Aner Mazur, chief product officer for Snyk, said given the number of open source modules employed and the dependencies that exist between them, staying current on patches and updates has become a major challenge. The only way to achieve that goal is to rely more on tools that help automate that process, he said.
These days it’s easy for development teams to feel overwhelmed by patch requests to fix open source security vulnerabilities. The trouble is, not all those requests are of equal weight. Snyk provides tools that enable developers to understand which vulnerabilities are of the highest severity and how they might impact their code.
Armed with that insight, Mazur said, it then becomes possible to prioritize remediation tasks within the context of a DevSecOps process. Otherwise, developers will simply fix vulnerabilities regardless of relevance as time allows. Developers may remediate dozens of bugs only to discover that a critical flaw that had been left unaddressed led to a major compromise.
It’s also not uncommon for DevOps teams to fail to appreciate dependencies between open source code modules. When patches to code are applied in the wrong order, an application can break, resulting in DevOps teams having to start the whole process over.
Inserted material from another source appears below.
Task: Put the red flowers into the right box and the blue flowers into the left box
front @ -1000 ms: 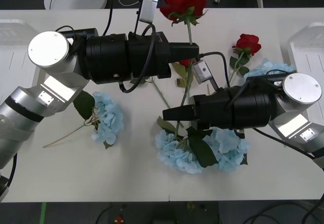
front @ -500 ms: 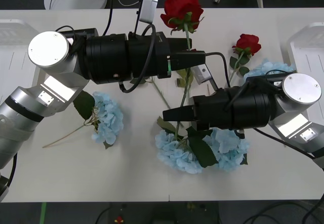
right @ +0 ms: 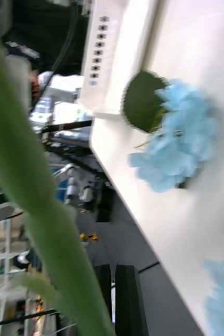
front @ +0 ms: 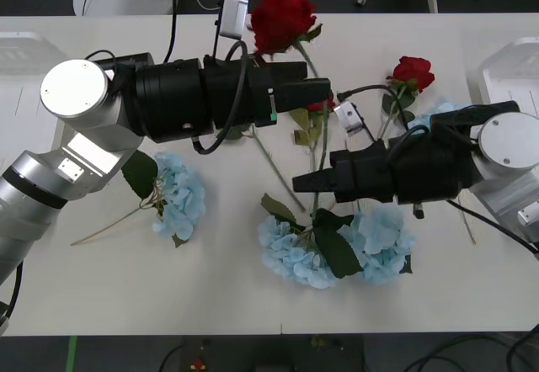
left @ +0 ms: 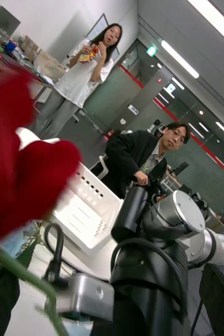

The prioritization tools provided by Snyk prevent that from occurring, Mazur said.
In the absence of any ability to prioritize vulnerabilities, developers eventually become inured to patch requests because they don’t know whether their patching efforts are making any real difference, he added.
Worse yet, all the time spent on patching low-level vulnerabilities reduces the amount of time developers have available to write new application code. In fact, one of the paradoxes of DevOps is as the number of applications deployed increases so too does the amount of time spent debugging them. Before too long, a DevOps team can find itself spending more time fixing existing code than developing new applications.
As DevOps teams become more dependent on open source code, they benefit from the collective security efforts of all the contributors to that project. The result is more secure code, as patches to remediate specific issues are made available. The challenge now is finding a way to automatically apply those updates in a way that doesn’t conspire to slow down the overall application development process. Achieving that goal requires visibility into what is now a multitude of open source projects that no DevOps team is ever going to be able to consistently achieve on its own.